Noch bevor ihr neuer Job bei der Unternehmensberatung Boston Consulting Group (BCG) in München richtig losging, konnte Susanne Bix wählen: Will sie die ersten zwei Jahre möglichst viele Branchen und Industriezweige kennenlernen? Oder will sie sich lieber auf eine bestimmte Branche spezialisieren? Bevorzugt sie es viel im Ausland zu arbeiten, oder eher in Deutschland? Oder sollte sie sich lieber gar nicht festlegen und den neuen Job einfach auf sich zukommen lassen?

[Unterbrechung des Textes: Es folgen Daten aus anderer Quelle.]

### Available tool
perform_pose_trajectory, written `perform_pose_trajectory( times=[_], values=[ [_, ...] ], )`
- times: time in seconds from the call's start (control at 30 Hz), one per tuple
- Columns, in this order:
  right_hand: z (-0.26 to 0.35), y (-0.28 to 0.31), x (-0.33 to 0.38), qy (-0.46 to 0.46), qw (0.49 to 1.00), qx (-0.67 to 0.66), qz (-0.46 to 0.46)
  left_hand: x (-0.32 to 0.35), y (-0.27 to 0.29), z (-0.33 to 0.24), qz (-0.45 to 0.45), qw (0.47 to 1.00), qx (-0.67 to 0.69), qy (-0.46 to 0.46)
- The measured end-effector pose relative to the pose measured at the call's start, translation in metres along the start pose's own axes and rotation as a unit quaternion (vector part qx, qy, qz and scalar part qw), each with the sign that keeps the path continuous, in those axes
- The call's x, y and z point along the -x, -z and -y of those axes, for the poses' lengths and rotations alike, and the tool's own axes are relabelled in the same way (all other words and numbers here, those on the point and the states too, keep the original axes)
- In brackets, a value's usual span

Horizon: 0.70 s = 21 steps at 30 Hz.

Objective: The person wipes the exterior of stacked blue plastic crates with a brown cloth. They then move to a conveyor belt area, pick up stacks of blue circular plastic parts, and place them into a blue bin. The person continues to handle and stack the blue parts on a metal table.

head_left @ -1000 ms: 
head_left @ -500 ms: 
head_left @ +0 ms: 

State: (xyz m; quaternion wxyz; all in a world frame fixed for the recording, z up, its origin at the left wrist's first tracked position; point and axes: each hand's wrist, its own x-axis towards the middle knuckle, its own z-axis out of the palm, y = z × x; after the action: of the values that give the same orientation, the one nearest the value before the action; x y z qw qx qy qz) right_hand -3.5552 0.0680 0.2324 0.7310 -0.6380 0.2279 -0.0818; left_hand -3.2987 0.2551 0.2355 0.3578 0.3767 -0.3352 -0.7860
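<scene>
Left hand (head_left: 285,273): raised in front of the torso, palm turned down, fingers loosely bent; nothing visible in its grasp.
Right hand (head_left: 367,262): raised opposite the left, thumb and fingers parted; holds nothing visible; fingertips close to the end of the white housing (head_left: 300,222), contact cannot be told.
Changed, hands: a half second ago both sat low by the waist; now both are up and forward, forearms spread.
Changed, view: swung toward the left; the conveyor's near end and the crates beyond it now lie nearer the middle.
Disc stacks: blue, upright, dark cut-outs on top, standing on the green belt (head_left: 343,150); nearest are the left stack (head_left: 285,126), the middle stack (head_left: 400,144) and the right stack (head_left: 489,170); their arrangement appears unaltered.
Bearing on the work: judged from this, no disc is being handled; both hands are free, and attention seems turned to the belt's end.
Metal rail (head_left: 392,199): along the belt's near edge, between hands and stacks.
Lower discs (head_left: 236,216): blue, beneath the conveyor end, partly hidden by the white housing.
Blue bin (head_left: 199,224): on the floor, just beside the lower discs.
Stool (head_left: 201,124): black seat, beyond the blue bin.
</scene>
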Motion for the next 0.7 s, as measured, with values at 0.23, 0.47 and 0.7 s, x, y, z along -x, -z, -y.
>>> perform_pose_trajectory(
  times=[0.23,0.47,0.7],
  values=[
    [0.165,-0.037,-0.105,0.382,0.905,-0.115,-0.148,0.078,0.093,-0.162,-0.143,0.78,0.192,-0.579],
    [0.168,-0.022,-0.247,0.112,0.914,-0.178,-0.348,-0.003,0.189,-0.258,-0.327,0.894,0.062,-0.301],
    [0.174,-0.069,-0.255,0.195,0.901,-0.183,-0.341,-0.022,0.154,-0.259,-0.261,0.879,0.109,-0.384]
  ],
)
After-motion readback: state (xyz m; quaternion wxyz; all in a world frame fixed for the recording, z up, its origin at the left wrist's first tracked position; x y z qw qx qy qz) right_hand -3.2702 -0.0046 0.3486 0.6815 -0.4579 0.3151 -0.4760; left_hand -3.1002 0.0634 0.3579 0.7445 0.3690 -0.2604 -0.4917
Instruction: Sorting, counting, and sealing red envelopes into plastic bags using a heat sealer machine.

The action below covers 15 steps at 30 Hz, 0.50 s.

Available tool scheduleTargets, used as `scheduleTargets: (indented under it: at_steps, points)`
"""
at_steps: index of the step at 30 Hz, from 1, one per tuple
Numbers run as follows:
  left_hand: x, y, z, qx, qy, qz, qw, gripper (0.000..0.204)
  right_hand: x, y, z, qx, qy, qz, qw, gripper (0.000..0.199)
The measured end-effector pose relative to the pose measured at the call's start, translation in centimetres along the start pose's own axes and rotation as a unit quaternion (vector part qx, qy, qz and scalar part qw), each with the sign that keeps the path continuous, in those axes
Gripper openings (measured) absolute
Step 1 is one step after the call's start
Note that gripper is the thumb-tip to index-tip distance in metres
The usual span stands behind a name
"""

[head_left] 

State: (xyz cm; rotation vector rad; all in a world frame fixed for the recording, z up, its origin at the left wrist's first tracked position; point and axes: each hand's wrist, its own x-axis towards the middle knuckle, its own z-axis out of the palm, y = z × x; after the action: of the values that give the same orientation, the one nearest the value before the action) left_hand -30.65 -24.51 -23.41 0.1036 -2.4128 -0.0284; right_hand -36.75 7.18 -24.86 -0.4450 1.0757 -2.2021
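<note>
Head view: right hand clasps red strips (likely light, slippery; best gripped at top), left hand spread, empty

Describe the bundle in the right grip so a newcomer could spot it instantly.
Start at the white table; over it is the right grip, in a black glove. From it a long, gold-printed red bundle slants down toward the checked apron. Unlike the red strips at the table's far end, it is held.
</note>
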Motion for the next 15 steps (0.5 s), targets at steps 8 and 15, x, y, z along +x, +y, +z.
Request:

Seit einigen Monaten läuft bei BCG das Einstiegsprogramm Individual Career. Jeder Neueinsteiger soll aus den Karrierepfaden Vielfalt, Spezialisierung oder Internationalität auswählen und so die Möglichkeit haben, die ersten zwei Jahre aktiv die Inhalte seiner Arbeit mitzugestalten. Susanne Bix hat sich für den Weg der Spezialisierung entschieden. Die 25-Jährige hat genaue Vorstellungen davon, welche Bereiche der Unternehmensberatung Spaß machen. Schon während ihres BWL-Studiums lernte sie zum Beispiel bei Praktika die Produktionsorganisation in Unternehmen kennen und beschäftigte sich mit der Organisation von Lieferketten. Das soll jetzt auch so bleiben. "Ich habe mich für das Programm entschieden, weil ich so von Beginn an in den Bereichen arbeiten kann, die mich am meisten interessieren", sagt sie.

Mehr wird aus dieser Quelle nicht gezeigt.